De kantonrechter stelt vast dat het Besluit vergoeding voor buitengerechtelijke incassokosten (hierna: het Besluit) van toepassing is nu het verzuim na 1 juli 2012 is ingetreden. Tiwos heeft aan [gedaagde 1] en [gedaagde 2] een aanmaning gestuurd die voldoet aan de eisen van artikel 6:96 lid 6 BW, die is overgelegd als productie 2 bij dagvaarding.

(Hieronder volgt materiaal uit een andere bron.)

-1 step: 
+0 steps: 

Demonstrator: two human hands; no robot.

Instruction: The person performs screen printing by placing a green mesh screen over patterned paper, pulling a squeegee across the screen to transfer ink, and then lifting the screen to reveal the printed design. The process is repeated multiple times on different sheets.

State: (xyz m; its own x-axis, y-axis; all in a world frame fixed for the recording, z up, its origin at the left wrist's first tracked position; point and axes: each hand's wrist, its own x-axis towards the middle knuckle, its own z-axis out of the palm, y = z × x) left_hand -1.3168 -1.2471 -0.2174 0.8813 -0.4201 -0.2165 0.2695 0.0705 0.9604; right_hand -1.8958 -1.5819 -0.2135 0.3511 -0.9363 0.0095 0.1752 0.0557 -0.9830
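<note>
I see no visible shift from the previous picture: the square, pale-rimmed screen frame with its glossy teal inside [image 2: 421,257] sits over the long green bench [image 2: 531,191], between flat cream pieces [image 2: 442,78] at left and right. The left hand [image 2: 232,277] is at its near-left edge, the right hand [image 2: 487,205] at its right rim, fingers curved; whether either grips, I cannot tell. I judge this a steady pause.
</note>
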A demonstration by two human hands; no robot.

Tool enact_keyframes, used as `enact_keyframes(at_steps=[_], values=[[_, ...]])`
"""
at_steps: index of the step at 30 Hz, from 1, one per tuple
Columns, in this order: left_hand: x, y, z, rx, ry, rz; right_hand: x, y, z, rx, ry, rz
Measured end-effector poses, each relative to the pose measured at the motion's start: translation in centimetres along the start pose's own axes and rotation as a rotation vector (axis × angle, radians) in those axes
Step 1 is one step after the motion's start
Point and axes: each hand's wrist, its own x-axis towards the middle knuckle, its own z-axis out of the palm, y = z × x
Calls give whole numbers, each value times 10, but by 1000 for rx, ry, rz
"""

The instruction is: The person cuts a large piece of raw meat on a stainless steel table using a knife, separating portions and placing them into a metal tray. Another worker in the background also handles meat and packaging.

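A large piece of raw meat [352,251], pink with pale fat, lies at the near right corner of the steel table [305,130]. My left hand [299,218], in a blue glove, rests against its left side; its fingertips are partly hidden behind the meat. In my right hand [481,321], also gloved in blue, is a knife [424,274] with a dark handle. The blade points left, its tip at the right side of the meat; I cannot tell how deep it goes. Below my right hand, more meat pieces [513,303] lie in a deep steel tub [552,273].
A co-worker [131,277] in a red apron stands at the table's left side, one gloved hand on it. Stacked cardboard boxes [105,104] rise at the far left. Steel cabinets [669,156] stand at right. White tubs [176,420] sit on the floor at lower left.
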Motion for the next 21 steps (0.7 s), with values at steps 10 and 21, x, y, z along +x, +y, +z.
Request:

Het gevorderde bedrag aan buitengerechtelijke incassokosten van € 241,24 inclusief btw komt overeen met het in het Besluit bepaalde tarief en zal worden toegewezen.
4.7
De bewindvoerder zal worden veroordeeld tot het betalen van deze bedragen aan Tiwos uit het vermogen van [gedaagde 1] en [gedaagde 2] .
4.8
Nu [gedaagde 1] en [gedaagde 2] tekort zijn geschoten in de verplichtingen van de huurovereenkomst, zal de bewindvoerder in haar hoedanigheid van bewindvoerder worden veroordeeld tot het betalen van de proceskosten uit het vermogen van [gedaagde 1] en [gedaagde 2] . Tot aan dit vonnis worden de proceskosten aan de zijde van Tiwos als volgt vastgesteld:
- kosten van de dagvaarding
129,82
- griffierecht
487,00
- salaris gemachtigde
594,00
(€ 264,00 + € 330,00)
Totaal
1.210,82

5.De beslissing

De kantonrechter
ontbindt met ingang van de dag na vandaag de huurovereenkomst tussen partijen betreffende de woning met aanhorigheden, staande en gelegen te [plaats 2] aan de [adres] ;
veroordeelt de bewindvoerder in de hoedanigheid van bewindvoerder om die woning met alle daarin aanwezige personen en goederen, voor zover deze laatste niet het eigendom van Tiwos zijn, binnen veertien dagen na betekening van dit vonnis te verlaten en te ontruimen, en onder afgifte van de sleutels ter vrije en algehele beschikking van Tiwos te stellen;
veroordeelt de bewindvoerder in de hoedanigheid van bewindvoerder om uit het vermogen van [gedaagde 1] en [gedaagde 2] aan Tiwos te betalen:
- een bedrag van € 6.209,78 ter zake:
- de huurachterstand tot en met maart 2023 van € 5.968,39;
- de verschenen rente die berekend tot 17 oktober 2022 € 0,15 bedraagt, en;
- de buitengerechtelijke kosten van € 241,24,
te vermeerderen met de wettelijke rente over € 4.031,09 vanaf 17 oktober 2022 tot de dag van voldoening, en;
- een bedrag van € 678,86 voor iedere maand of gedeelte daarvan dat [gedaagde 1] en [gedaagde 2] het gehuurde na de ontbinding van de huurovereenkomst feitelijk in gebruik houden;
veroordeelt de bewindvoerder in de hoedanigheid van bewindvoerder om uit het vermogen van [gedaagde 1] en [gedaagde 2] aan Tiwos te betalen een bedrag van € 1.210,82 aan proceskosten;
verklaart dit vonnis voor wat betreft de veroordelingen uitvoerbaar bij voorraad.
Dit vonnis is gewezen door mr. Tilman-Knoester en in het openbaar uitgesproken op 29 maart 2023.